Assignment -
Since only part of the material below is wanted, output exactly the lines from the one with "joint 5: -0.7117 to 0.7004" up to and including the one with "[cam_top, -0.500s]".

[Source material]

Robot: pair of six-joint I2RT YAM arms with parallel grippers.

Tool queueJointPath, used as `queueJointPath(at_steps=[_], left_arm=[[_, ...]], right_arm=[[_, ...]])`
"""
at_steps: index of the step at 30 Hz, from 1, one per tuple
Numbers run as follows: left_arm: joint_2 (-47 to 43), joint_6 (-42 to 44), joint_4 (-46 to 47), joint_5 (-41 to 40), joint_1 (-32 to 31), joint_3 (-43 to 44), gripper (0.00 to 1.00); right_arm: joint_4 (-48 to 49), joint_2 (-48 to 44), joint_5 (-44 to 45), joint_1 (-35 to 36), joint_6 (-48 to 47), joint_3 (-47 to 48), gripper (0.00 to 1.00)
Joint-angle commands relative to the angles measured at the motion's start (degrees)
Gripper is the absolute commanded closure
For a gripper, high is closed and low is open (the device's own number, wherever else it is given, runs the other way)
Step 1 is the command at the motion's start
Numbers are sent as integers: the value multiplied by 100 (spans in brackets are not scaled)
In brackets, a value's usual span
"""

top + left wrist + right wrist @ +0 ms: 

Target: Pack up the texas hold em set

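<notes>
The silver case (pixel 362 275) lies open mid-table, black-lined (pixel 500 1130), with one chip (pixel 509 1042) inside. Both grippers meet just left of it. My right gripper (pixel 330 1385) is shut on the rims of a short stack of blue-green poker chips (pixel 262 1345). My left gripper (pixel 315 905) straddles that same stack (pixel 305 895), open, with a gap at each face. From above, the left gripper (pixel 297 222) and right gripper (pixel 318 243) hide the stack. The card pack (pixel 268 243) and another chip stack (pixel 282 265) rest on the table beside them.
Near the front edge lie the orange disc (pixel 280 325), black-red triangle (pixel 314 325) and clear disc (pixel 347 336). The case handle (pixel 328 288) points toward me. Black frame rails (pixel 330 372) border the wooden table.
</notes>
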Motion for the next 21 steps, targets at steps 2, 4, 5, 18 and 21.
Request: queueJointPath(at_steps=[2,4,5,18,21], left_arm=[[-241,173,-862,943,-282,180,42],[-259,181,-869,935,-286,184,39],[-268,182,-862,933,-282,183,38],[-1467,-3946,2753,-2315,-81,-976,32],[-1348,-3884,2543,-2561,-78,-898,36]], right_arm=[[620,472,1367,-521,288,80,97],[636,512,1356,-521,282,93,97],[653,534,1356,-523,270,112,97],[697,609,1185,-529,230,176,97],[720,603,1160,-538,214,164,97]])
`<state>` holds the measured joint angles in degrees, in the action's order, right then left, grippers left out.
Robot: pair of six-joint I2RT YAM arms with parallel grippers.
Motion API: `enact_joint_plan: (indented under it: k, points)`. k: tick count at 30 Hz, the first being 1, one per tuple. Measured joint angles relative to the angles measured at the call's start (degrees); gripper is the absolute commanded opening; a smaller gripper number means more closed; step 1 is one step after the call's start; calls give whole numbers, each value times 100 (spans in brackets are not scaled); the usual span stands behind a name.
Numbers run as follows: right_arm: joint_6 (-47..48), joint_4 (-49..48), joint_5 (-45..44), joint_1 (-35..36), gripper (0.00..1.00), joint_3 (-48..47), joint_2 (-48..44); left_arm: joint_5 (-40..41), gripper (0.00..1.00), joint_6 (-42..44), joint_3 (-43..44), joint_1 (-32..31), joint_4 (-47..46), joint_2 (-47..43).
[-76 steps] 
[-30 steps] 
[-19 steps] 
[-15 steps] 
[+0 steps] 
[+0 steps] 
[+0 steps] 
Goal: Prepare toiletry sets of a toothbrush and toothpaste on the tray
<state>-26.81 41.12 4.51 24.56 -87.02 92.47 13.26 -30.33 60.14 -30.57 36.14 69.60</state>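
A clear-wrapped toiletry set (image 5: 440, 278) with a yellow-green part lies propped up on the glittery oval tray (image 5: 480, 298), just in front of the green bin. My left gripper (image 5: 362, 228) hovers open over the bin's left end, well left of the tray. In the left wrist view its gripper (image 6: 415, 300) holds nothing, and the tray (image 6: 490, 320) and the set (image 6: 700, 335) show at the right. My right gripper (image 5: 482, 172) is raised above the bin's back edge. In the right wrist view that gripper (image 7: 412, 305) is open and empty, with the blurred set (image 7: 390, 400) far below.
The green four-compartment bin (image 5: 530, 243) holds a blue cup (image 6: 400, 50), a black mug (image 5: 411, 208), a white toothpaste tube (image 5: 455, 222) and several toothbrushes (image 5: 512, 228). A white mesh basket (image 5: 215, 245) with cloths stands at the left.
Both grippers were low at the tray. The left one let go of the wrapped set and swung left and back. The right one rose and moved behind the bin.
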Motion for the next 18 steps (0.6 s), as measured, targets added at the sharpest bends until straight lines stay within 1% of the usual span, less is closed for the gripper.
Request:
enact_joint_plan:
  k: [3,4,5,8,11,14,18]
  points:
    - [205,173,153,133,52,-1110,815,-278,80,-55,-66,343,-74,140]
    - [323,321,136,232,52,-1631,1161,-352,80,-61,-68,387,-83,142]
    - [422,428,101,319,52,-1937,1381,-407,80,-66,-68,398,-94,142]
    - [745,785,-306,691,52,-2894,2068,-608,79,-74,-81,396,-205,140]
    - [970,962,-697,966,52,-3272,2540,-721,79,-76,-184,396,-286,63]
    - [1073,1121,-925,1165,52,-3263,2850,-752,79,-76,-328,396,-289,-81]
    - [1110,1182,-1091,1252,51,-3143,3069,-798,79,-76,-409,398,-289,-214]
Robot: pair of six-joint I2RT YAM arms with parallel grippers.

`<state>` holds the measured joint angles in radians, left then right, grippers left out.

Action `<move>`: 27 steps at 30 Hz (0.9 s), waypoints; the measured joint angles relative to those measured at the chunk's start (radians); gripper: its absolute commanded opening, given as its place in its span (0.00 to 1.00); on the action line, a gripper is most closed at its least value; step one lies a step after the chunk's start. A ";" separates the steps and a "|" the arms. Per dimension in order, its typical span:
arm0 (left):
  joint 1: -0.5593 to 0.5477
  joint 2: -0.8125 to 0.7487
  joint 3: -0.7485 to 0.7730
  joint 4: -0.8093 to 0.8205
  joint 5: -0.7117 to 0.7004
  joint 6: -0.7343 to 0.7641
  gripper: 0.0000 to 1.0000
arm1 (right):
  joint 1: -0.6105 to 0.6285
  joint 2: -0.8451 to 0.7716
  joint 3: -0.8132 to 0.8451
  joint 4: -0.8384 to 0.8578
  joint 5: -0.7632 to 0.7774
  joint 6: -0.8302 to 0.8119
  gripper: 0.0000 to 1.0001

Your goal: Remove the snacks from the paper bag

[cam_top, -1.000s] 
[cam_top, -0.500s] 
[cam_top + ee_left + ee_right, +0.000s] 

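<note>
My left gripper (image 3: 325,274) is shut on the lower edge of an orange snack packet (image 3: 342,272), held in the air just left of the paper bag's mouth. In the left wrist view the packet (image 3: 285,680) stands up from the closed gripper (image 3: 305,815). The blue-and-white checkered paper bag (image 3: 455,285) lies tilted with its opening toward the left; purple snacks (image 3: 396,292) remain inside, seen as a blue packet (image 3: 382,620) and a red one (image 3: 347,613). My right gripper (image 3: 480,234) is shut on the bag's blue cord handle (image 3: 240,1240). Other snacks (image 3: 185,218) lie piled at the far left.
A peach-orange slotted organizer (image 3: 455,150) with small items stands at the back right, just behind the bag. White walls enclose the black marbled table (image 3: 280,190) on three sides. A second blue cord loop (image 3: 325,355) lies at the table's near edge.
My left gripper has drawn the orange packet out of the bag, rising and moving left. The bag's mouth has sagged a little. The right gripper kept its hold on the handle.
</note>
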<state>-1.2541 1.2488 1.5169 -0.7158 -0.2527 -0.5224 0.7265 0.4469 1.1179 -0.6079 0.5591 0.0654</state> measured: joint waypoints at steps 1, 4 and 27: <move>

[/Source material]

Task result -
  joint 5: -0.7117 to 0.7004
  joint 6: -0.7343 to 0.7641
  gripper: 0.0000 to 1.0000
arm1 (right):
  joint 1: -0.6105 to 0.6285
  joint 2: -0.8451 to 0.7716
  joint 3: -0.8132 to 0.8451
  joint 4: -0.8384 to 0.8578
  joint 5: -0.7632 to 0.7774
  joint 6: -0.8302 to 0.8119
  gripper: 0.0000 to 1.0001

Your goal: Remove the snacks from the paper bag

[cam_top, -1.000s] 
[cam_top, -0.500s] 

This answer is complete as it stands.